◆ Task objective: Lines to restate from the data below: from the one containing "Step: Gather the" to the one containing "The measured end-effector", both included. Give them again exactly, and only them.

◆ Records shown:

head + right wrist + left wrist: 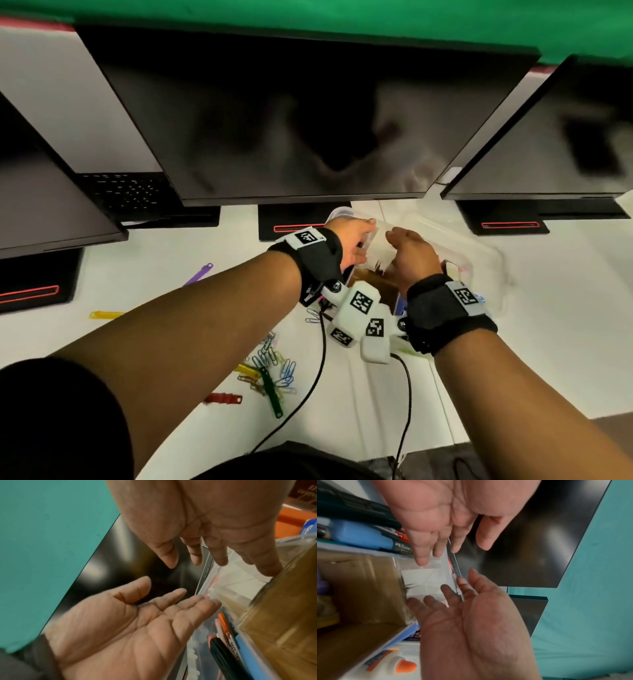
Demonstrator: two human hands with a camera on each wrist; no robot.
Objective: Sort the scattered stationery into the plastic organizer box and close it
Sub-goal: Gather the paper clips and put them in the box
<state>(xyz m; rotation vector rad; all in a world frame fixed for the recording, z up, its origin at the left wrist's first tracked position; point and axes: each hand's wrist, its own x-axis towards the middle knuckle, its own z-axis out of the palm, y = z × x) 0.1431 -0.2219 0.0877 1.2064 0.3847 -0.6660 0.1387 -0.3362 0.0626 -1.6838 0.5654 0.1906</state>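
Note:
The clear plastic organizer box (476,260) sits on the white desk below the middle monitor. My left hand (352,240) and right hand (409,253) hover over its far end, palms facing each other, fingers straight, nothing held. In the left wrist view the left hand (440,547) is on top and the right hand (453,595) below, fingertips near the clear box wall (436,577). Inside lie a brown cardboard box (359,588), a glue bottle (399,668), a blue item (361,536) and pens (223,642). Loose paper clips (274,366) lie on the desk.
Three dark monitors (308,120) overhang the back of the desk on black stands (294,222). Green (270,394), red (224,399), yellow (104,314) and purple (198,274) plastic strips lie to the left. Two black cables (318,370) run from my wrists toward me.

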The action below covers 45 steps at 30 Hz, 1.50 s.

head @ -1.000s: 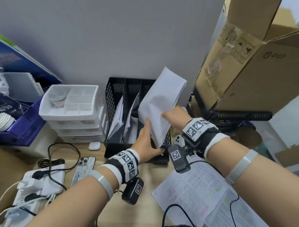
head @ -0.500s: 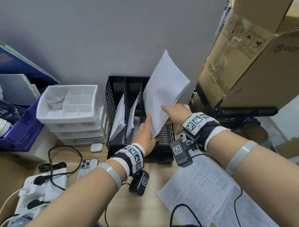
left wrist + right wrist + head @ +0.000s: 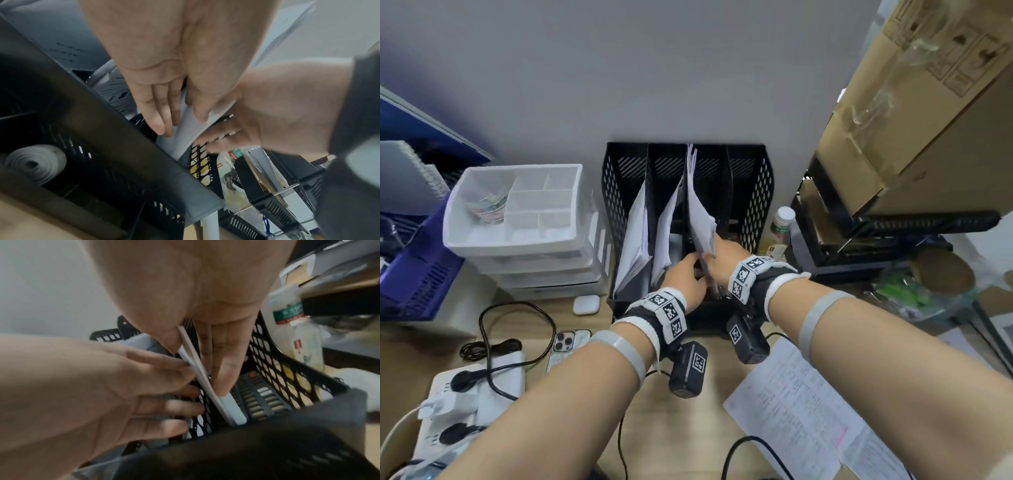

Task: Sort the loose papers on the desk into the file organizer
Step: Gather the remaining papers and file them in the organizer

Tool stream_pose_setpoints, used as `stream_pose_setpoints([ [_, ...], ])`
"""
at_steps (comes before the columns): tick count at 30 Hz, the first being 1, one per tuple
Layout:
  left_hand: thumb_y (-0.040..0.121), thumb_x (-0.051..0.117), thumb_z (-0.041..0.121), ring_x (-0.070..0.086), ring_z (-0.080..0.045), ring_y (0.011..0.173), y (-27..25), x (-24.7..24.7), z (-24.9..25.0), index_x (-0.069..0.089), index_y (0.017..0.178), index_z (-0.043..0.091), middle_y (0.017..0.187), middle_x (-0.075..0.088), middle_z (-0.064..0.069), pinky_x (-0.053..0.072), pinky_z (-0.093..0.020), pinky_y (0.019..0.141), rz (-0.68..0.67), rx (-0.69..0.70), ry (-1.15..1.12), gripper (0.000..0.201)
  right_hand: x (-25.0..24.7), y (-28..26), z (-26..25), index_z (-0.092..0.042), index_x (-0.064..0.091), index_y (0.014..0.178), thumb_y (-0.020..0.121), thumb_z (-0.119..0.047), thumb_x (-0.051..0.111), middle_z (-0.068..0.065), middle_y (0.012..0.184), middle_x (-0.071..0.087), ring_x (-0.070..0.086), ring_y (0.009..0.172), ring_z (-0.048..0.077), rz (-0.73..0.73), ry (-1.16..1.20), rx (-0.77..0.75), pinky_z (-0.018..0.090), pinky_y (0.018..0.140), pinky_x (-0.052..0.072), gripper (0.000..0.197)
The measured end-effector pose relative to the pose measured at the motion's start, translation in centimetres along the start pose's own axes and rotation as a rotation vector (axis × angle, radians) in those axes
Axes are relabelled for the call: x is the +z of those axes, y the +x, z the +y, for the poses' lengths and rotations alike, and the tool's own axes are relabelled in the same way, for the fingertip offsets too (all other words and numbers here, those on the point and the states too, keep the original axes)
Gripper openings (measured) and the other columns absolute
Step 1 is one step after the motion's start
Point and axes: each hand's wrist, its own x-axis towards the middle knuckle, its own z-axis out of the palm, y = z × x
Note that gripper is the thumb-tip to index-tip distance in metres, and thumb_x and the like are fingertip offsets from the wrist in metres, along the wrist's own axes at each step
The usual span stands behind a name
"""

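Note:
A black mesh file organizer (image 3: 756,205) stands against the wall, with white papers in its two left slots. A stack of white papers (image 3: 700,219) stands upright in the third slot, its lower edge down inside. Both hands hold it at its near lower corner. My left hand (image 3: 688,274) pinches the stack (image 3: 185,134) between thumb and fingers (image 3: 158,113). From the right side my right hand (image 3: 717,255) grips the stack (image 3: 232,408), thumb on one face and fingers (image 3: 222,369) on the other. Printed loose sheets (image 3: 808,411) lie on the desk at the near right.
A white drawer unit (image 3: 524,219) stands left of the organizer, beside a blue basket (image 3: 417,274). An earbuds case (image 3: 585,304), a phone (image 3: 566,346), a power strip (image 3: 465,404) and cables lie near left. A bottle (image 3: 779,233) and a cardboard box (image 3: 928,120) crowd the right.
The paper stack was held high above the organizer; both hands have brought it down and forward into the third slot.

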Motion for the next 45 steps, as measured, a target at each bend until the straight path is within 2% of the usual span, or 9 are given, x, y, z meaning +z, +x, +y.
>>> stream_pose_setpoints([
  [4, 0.090, 0.058, 0.015, 0.071, -0.025, 0.090, 0.0, 0.1, -1.6, 0.058, 0.129, 0.019, 0.088, 0.070, 0.001, 0.060, -0.038, 0.084, 0.057, -0.051, -0.124, 0.039, 2.4, 0.5, 1.1, -0.017, 0.030, 0.141, 0.098, -0.029, 0.043, 0.022, 0.109, 0.064, 0.069, 0.089, 0.037, -0.115, 0.141, 0.040, 0.052, 0.077, 0.058, 0.047],
  [10, 0.100, 0.051, 0.012, 0.059, -0.018, 0.043, -2.7, 1.1, -1.0, 0.050, 0.080, 0.012, 0.066, 0.067, -0.014, 0.045, -0.022, 0.035, -0.059, -0.099, -0.370, 0.020, 2.0, -0.5, 3.1, -0.017, 0.048, 0.129, 0.088, -0.036, 0.057, 0.007, 0.100, 0.068, 0.067, 0.088, 0.026, -0.038, 0.160, -0.062, 0.035, 0.080, 0.055, 0.047],
  [15, 0.103, 0.051, 0.019, 0.064, -0.020, 0.049, -3.9, 6.5, -0.3, 0.062, 0.077, 0.006, 0.064, 0.070, -0.012, 0.055, -0.027, 0.051, -0.434, -0.087, -0.338, 0.031, 1.9, -4.4, 10.9, -0.018, 0.064, 0.112, 0.093, -0.019, 0.053, 0.003, 0.090, 0.069, 0.068, 0.074, 0.018, 0.061, 0.534, 0.099, 0.028, 0.064, 0.056, 0.022],
  [20, 0.093, 0.065, 0.015, 0.072, -0.028, 0.093, -3.0, 11.7, -2.6, 0.071, 0.098, 0.013, 0.100, 0.074, -0.010, 0.056, -0.037, 0.087, -0.482, -0.023, 0.003, 0.009, 3.8, -10.7, 19.8, -0.019, 0.064, 0.086, 0.092, -0.007, 0.047, 0.005, 0.074, 0.062, 0.057, 0.057, 0.018, 0.195, 0.742, 0.500, 0.024, 0.052, 0.042, 0.021],
  [27, 0.088, 0.068, 0.021, 0.060, -0.033, 0.121, -3.9, 19.1, -3.7, 0.046, 0.143, 0.010, 0.137, 0.060, -0.014, 0.049, -0.038, 0.101, -0.456, 0.038, 0.350, 0.061, 12.3, -22.2, 29.2, -0.019, 0.052, 0.082, 0.080, -0.024, 0.058, 0.001, 0.082, 0.053, 0.053, 0.084, 0.023, 0.056, 0.600, 0.882, 0.025, 0.057, 0.036, 0.008],
  [34, 0.094, 0.063, 0.028, 0.059, -0.030, 0.096, -3.6, 20.9, -3.3, 0.057, 0.128, 0.000, 0.124, 0.066, -0.019, 0.043, -0.033, 0.077, -0.561, -0.069, 0.436, 0.044, 14.0, -23.7, 28.8, -0.010, 0.043, 0.140, 0.089, -0.015, 0.061, 0.016, 0.092, 0.070, 0.061, 0.059, 0.021, 0.232, 1.089, 0.980, 0.029, 0.054, 0.047, 0.054],
  [36, 0.098, 0.058, 0.024, 0.061, -0.035, 0.110, -3.2, 20.6, -3.4, 0.057, 0.130, -0.001, 0.131, 0.063, -0.020, 0.045, -0.034, 0.084, -0.583, -0.057, 0.460, 0.041, 14.0, -23.8, 28.5, -0.004, 0.052, 0.132, 0.091, -0.009, 0.060, 0.018, 0.087, 0.067, 0.056, 0.050, 0.015, 0.239, 1.189, 0.979, 0.026, 0.051, 0.046, 0.042],
  [41, 0.095, 0.057, 0.020, 0.060, -0.037, 0.121, -2.3, 18.6, -4.0, 0.047, 0.143, 0.016, 0.135, 0.061, -0.011, 0.050, -0.049, 0.104, -0.535, -0.114, 0.309, 0.049, 12.9, -23.5, 30.0, -0.027, 0.068, 0.099, 0.084, -0.018, 0.057, 0.005, 0.104, 0.067, 0.062, 0.085, 0.020, 0.285, 0.883, 0.901, 0.026, 0.074, 0.051, 0.021],
  [45, 0.086, 0.059, 0.024, 0.064, -0.033, 0.118, -1.3, 17.1, -4.8, 0.053, 0.140, 0.027, 0.134, 0.066, -0.005, 0.051, -0.054, 0.104, -0.471, -0.147, 0.169, 0.055, 12.4, -24.8, 32.3, -0.022, 0.047, 0.130, 0.076, -0.035, 0.061, 0.016, 0.133, 0.043, 0.046, 0.122, 0.036, 0.341, 0.450, 1.275, 0.043, 0.100, 0.047, 0.058],
])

◆ Response to the task:
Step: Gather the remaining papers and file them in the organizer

Tool stream_pose_setpoints, used as `stream_pose_setpoints([ [_, ...], ])`
"""
at_steps (comes before the columns): tick count at 30 Hz, the first being 1, one per tuple
Layout:
  left_hand: thumb_y (-0.040..0.121), thumb_x (-0.051..0.117), thumb_z (-0.041..0.121), ring_x (-0.070..0.086), ring_z (-0.080..0.045), ring_y (0.011..0.173), y (-27..25), x (-24.7..24.7), z (-24.9..25.0), index_x (-0.069..0.089), index_y (0.017..0.178), index_z (-0.043..0.091), middle_y (0.017..0.187), middle_x (-0.075..0.088), middle_z (-0.064..0.069), pinky_x (-0.053..0.072), pinky_z (-0.093..0.020), pinky_y (0.019..0.141), rz (-0.68..0.67), rx (-0.69..0.70), ry (-1.15..1.12), gripper (0.000..0.201)
  right_hand: x (-25.0..24.7), y (-28..26), z (-26..25), index_z (-0.092..0.042), index_x (-0.064..0.091), index_y (0.014..0.178), thumb_y (-0.020..0.121), thumb_z (-0.119..0.047), thumb_x (-0.051..0.111), middle_z (-0.068..0.065), middle_y (0.012..0.184), middle_x (-0.071..0.087), ring_x (-0.070..0.086), ring_y (0.009..0.172), ring_z (-0.048..0.077), rz (-0.73..0.73), ry (-1.16..1.20), rx (-0.77..0.75), pinky_z (-0.018..0.090), pinky_y (0.018..0.140), pinky_x (-0.052..0.072), gripper (0.000..0.197)
The measured end-effector pose relative to the pose measured at the motion's start, translation in centimetres along the start pose's own axes and rotation as a rotation vector (axis × angle, radians) in those axes

Besides this answer, nothing more is needed.